- Country: Thailand
- Province: Mae Hong Son
- District: Mae La Noi

Population (2005)
- • Total: 4,346
- Time zone: UTC+7 (ICT)

= Huai Hom =

Huai Hom (?) is a village and tambon (sub-district) of Mae La Noi District, in Mae Hong Son Province, Thailand. In 2005 it had a population of 4,346 people. The tambon contains nine villages.

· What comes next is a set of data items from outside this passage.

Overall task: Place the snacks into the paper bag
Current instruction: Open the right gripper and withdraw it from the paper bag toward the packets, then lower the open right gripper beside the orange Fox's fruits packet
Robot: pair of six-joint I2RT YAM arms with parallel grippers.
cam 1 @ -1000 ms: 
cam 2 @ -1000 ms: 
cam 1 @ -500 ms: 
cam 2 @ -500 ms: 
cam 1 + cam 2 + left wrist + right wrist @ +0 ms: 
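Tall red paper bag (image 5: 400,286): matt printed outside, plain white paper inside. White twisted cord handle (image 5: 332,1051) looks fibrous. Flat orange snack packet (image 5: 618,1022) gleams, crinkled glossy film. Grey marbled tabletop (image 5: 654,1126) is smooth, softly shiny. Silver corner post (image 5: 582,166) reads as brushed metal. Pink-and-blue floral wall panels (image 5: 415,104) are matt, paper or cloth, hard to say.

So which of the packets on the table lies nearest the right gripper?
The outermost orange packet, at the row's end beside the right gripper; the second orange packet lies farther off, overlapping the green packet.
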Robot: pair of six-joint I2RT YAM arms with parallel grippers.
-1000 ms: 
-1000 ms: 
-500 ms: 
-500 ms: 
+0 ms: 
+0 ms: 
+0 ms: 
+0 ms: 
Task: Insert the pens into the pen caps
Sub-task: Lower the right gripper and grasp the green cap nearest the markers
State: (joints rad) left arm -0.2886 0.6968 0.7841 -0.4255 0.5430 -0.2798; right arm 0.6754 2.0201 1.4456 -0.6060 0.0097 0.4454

The village is populated by the Pakakayor ethnic group. It is known as the first community in Thailand to raise sheep to produce woolen cloth. US missionaries visiting in 1957 encouraged the inhabitants to raise sheep and grow coffee plants. The 1,000 metre elevation proved to be ideal for the cultivation of Arabica coffee. The king and queen visited the village in 1970 and expressed concern over the level of deforestation and generally low quality of life. In 1978, on a follow-up visit, the king was shown a small stream called Huai Ba Khi. The king suggested the digging of three catch-basins to store water. The villagers spent the next 10 years digging the reservoirs with hoes and shovels. As of 2016 they are still in use providing drinking water to the village. The Mae La Noi Royal Project Development Centre was founded in 1980 to introduce highland crops. The queen helped improve the quality of sheep fleeces by importing breeds better suited to the environment.